The jackass laughed at me.
“Why are you laughing? I’m serious.”
“That’s not how it works, Becs.”
“That’s how all the books claim it works. Haven’t you seen all those jokes about the people who eat the sugary crap and end up with diabetes?”
“Yeah, I have and it’s a bunch of shit. One of the guys from my fraternity was Type One. He had to be genetically predisposed to get it and he said his doctor told him it didn’t matter what he ate, that his diet didn’t cause it. The guy grew up with vegetarian parents who never allowed him to have soda or many sweets. I promise that drink is just a test and won’t cause you to have it. If you do end up with it, we’ll adjust to make sure you and our son stay healthy.”
“Fine,” I mumbled, though inside I was hopping around like a giddy schoolgirl. He wanted to help me adjust to stay healthy, if necessary. He meant business, too. Austin had rarely left my side unless one of us was working. Dallas stepped up and took over running the club at night, especially on the weekends, so that Austin could be with me. Houston had his other business to run. Austin went in during my work hours to get all the ordering, payroll, and business side of things taken care of.
They were eventually going to hire a management team to run the place when it was open so that Dallas could go back to whatever it was Dallas did and Austin could continue to work whatever hours he needed to between me and the baby, so that hopefully we wouldn’t have to put our son in daycare when my maternity leave was up.

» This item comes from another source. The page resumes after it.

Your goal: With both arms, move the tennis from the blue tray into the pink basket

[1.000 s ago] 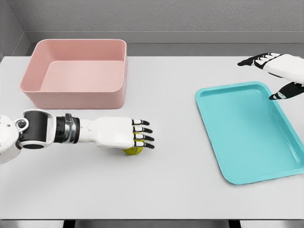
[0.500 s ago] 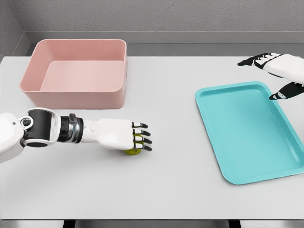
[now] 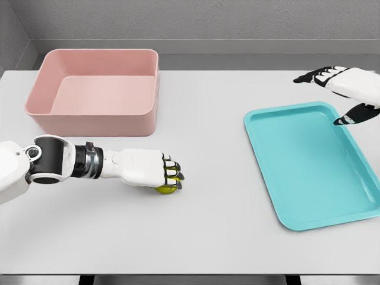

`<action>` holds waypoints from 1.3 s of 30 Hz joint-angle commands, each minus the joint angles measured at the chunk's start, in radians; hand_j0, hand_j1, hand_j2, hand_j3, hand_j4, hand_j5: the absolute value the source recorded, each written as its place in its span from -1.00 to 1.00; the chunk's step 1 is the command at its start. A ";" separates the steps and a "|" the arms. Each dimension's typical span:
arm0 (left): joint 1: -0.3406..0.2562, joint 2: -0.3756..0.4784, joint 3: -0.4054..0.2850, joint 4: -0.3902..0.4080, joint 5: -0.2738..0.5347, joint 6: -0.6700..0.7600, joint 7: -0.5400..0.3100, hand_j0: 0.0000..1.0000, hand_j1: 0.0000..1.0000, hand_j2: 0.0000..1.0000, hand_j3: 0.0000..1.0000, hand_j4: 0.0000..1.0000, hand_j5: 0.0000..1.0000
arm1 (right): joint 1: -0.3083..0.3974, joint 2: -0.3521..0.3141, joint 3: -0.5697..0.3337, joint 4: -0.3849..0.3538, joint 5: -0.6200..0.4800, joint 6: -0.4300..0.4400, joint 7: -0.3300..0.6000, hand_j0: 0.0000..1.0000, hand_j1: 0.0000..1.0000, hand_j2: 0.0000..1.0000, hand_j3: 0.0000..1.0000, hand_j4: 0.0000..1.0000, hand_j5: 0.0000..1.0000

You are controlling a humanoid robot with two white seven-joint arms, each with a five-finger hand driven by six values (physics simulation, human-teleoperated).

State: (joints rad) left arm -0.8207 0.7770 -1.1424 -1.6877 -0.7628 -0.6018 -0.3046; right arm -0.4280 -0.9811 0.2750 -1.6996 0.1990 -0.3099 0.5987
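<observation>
Lying palm-down on the table [image 3: 225, 237], the left robot hand [image 3: 148, 169] has its fingers [image 3: 172, 175] curled over the tennis ball [image 3: 166, 189]. Only a yellow-green part of the ball shows under the fingertips, and it rests on the table surface, outside both containers. The pink basket [image 3: 95, 122] stands toward 11 o'clock from the ball, near the table's far left edge; its front wall is near the hand but apart from it. The blue tray [image 3: 297, 178] lies toward 3 o'clock, well apart, and its right side runs out of view. A wide bare strip of table separates the ball and the tray, and more free surface lies toward 6 o'clock up to the near edge. The right robot hand [image 3: 341, 89] hangs over the tray's far right corner, fingers spread, holding nothing.
</observation>
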 commanded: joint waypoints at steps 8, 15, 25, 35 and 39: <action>0.000 0.001 -0.013 0.000 0.002 -0.009 -0.019 -0.76 -0.76 -0.76 -0.76 -0.76 -0.76 | 0.000 -0.002 0.006 -0.028 -0.003 0.002 0.000 1.00 1.00 1.00 1.00 1.00 1.00; -0.008 0.002 0.035 0.000 0.129 -0.009 -0.010 -0.98 -0.98 -0.98 -0.98 -0.98 -0.98 | 0.000 0.001 0.006 -0.028 -0.003 0.002 0.000 1.00 1.00 1.00 1.00 1.00 1.00; 0.005 -0.001 0.297 0.137 0.342 -0.009 -0.011 -0.96 -0.96 -0.96 -0.96 -0.96 -0.96 | 0.000 -0.002 0.006 -0.028 -0.004 0.002 0.000 1.00 1.00 1.00 1.00 1.00 1.00; -0.005 -0.076 0.504 0.454 0.401 -0.009 -0.013 -0.91 -0.91 -0.91 -0.91 -0.91 -0.91 | 0.000 -0.002 0.006 -0.028 -0.004 0.002 0.000 1.00 1.00 1.00 1.00 1.00 1.00; -0.014 -0.101 0.523 0.618 0.393 -0.009 -0.018 -0.91 -0.91 -0.91 -0.91 -0.91 -0.91 | 0.000 -0.002 0.006 -0.028 -0.004 0.002 0.000 1.00 1.00 1.00 1.00 1.00 1.00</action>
State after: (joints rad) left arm -0.8360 0.6882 -0.6362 -1.1560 -0.3799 -0.6125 -0.3214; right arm -0.4280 -0.9822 0.2809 -1.7271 0.1991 -0.3099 0.5987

I still hadn’t confided in Clea what was going on with Austin and me, though I had a feeling she already knew there was more to us than I ever let on.
I couldn’t tell her now for the same reasons I never confided in her to begin with. I was worried that it wouldn’t last, and she’d think I was an idiot for putting myself out there with him again. Okay, that wasn’t it either, because as much as I valued her opinion, it wouldn’t really matter in the end. My decision boiled down to what I felt in my heart. The problem was, I was afraid to admit it to myself, and if I told her everything, then that would be admitting to myself that I’d already given Austin the power to hurt me irrevocably.
As it turned out, I did not have gestational diabetes and the drink they made me chug, which was a gross orange concoction, did not make my pancreas stop producing the insulin the baby and I needed.
“You want to head back home, or do you need to go back to work?”
“Home. I took the day off just in case,” I admitted.
Austin laughed at me again. “Just in case your drink gave you the sugars?”
“Hush!” He continued laughing at me as he drove. “You’re a jerk.”
“You still love me,” he teased, though there was an edge to it when he ended and cringed over how I might react to that phrase.
“I do, you know. Despite everything that’s happened between us, I’ve never fallen out of love with you. I’ve been angry, confused, and disappointed but underneath it all was still the love I’ve always felt for you.”
“That’s something I can work with,” he said before pretending that driving took far more concentration than it did. Considering I saw a bit of moisture collecting in his eyes to go along with the relief he must have felt, he might have needed to concentrate a bit harder.
Clea and Houston’s wedding was two days before my next baby doc check-up, as Austin called them. I was in my third trimester with six weeks to go until delivery day. Hopefully. Dr. Danvers kept warning me that most women went over their due date. I refused to believe that bit of nonsense. I was not most women.
“Are you sure you want me wearing this?” I asked Clea for the third time.
“Yes, it looks gorgeous on you.”
“But it’s white,” I argued.
“So, what. It’s my wedding and you can wear white because I said so.”
I chuckled at my best friend’s testiness. She was the opposite of a bridezilla. Except where her shoes were concerned. “I’m really not too sure about this dress with these heels.” She was like a broken record with that crap all morning.
“Oh hush, you’ll be fine.”
“Says my knocked-up bestie who gets to wear flats.”
I laughed at her view of how unfair things were. “Well, you’re the one who wouldn’t wait until I got my figure back to march down the aisle toward your lover man.”
“I still don’t know why you aren’t the one marching down the aisle, considering.” She had the audacity to point at my burgeoning belly. I wanted to laugh about it, but I couldn’t, so I offered a weak smile instead.
“It wasn’t an option,” I reminded her.
“I know he-”
I cut her off mid-sentence. “He asked, but you and I both know that it was done reluctantly.” It had been a hair-trigger reaction to finding out I was pregnant. “Let’s face it, we dated years ago for a short time.” I pointed to my belly, still ready to perpetrate the lie I’d stuck with to convince myself, through my bestie, that my heart wasn’t already down river with Austin’s somewhere. “This happened as a result of a one-night stand years after he ghosted me for something that wasn’t even my fault and didn’t directly concern us. I couldn’t agree to marry him.” The truth was, he had never asked again, so I assumed it wasn’t what he really wanted, despite all the time we’d spent together in recent months.